ACTION ITEM: Report every line below that has the string "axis" in it.

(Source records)
__________________________________________________

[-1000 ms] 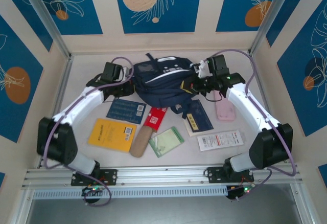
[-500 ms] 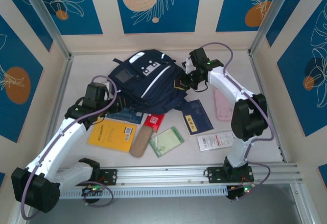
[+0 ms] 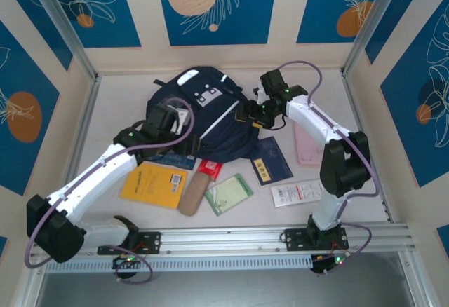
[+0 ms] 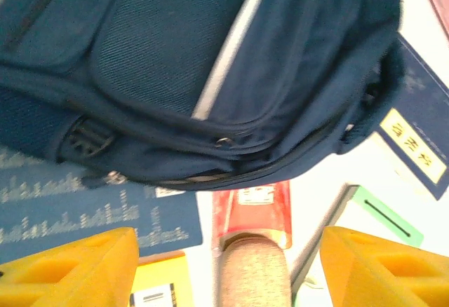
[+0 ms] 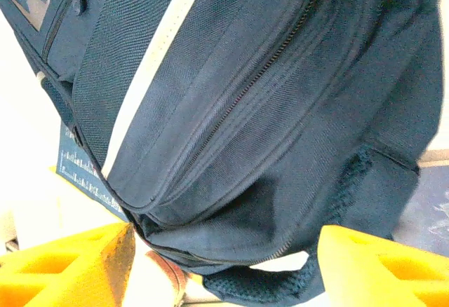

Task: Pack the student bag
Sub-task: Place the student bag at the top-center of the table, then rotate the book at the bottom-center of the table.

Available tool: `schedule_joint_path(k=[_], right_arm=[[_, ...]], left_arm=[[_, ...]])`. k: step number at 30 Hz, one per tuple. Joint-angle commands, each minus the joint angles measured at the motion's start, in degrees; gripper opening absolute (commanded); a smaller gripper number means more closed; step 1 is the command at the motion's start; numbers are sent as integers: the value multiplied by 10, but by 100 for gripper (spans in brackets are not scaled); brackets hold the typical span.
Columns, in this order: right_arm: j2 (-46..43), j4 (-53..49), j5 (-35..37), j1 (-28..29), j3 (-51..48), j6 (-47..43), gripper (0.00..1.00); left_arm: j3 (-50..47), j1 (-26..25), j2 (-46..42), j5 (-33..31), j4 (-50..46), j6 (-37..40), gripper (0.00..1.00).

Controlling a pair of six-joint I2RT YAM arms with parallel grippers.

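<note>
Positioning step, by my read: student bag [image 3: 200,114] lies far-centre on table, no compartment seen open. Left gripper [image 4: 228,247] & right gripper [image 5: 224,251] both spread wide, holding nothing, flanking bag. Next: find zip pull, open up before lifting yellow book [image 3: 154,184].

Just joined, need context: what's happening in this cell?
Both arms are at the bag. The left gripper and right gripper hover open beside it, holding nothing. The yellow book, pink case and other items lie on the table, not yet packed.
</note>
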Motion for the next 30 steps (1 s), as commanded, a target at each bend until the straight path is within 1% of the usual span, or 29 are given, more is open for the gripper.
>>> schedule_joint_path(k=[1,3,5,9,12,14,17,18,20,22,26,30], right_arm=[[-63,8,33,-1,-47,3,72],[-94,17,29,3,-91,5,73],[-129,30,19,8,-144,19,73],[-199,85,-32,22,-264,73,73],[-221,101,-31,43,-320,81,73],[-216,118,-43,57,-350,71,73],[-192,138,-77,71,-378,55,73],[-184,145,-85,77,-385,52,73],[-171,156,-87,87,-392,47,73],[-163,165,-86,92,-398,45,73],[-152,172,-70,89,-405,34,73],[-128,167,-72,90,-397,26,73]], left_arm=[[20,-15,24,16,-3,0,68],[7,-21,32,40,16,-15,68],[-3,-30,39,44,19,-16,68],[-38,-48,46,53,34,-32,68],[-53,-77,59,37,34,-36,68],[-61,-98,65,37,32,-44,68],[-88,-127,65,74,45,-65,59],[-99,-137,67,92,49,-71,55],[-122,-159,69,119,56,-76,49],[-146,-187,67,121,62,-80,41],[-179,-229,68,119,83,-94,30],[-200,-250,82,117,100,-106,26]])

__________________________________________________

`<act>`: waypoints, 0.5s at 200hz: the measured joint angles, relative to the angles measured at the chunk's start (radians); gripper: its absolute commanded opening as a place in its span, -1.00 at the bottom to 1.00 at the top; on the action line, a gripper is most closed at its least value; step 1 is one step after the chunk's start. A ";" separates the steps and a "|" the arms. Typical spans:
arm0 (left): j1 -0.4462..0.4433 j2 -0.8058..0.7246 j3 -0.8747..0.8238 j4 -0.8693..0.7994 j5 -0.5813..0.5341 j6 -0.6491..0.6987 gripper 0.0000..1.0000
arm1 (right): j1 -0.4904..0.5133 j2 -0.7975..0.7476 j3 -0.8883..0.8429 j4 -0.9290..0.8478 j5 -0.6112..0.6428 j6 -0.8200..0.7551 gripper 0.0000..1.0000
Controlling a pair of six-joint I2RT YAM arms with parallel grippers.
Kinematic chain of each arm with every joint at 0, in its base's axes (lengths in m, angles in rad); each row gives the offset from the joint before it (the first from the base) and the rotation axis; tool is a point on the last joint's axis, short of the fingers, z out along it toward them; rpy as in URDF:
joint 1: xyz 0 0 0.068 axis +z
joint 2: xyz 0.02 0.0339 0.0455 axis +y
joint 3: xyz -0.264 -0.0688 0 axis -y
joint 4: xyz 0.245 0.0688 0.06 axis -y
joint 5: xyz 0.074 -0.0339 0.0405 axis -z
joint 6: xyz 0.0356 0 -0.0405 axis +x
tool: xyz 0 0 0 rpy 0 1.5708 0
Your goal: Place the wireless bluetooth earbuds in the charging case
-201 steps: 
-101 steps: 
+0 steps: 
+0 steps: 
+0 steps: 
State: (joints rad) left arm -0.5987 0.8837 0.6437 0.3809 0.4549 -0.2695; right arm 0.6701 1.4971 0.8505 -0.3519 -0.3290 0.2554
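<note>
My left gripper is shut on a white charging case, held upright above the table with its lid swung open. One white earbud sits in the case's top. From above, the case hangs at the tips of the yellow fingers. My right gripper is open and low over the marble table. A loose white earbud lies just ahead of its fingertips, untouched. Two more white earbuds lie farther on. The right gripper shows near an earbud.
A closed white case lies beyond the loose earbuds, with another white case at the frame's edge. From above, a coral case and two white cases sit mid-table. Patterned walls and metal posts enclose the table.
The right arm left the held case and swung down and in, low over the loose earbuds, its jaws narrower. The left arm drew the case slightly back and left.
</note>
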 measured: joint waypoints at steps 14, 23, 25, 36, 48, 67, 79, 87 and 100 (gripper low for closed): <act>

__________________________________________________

OUTPUT BELOW:
Kinematic chain of each arm with every joint at 0, in its base's axes (lengths in m, angles in rad); each row gives the offset from the joint before it (the first from the base) and the rotation axis; tool is a point on the last joint's axis, short of the fingers, z out along it toward them; rpy as in URDF:
joint 1: xyz 0 0 0.068 axis +z
joint 2: xyz 0.02 0.0339 0.0455 axis +y
joint 3: xyz -0.264 -0.0688 0 axis -y
joint 4: xyz 0.245 0.0688 0.06 axis -y
joint 5: xyz 0.074 -0.0339 0.0405 axis -z
joint 6: xyz 0.0356 0 -0.0405 axis +x

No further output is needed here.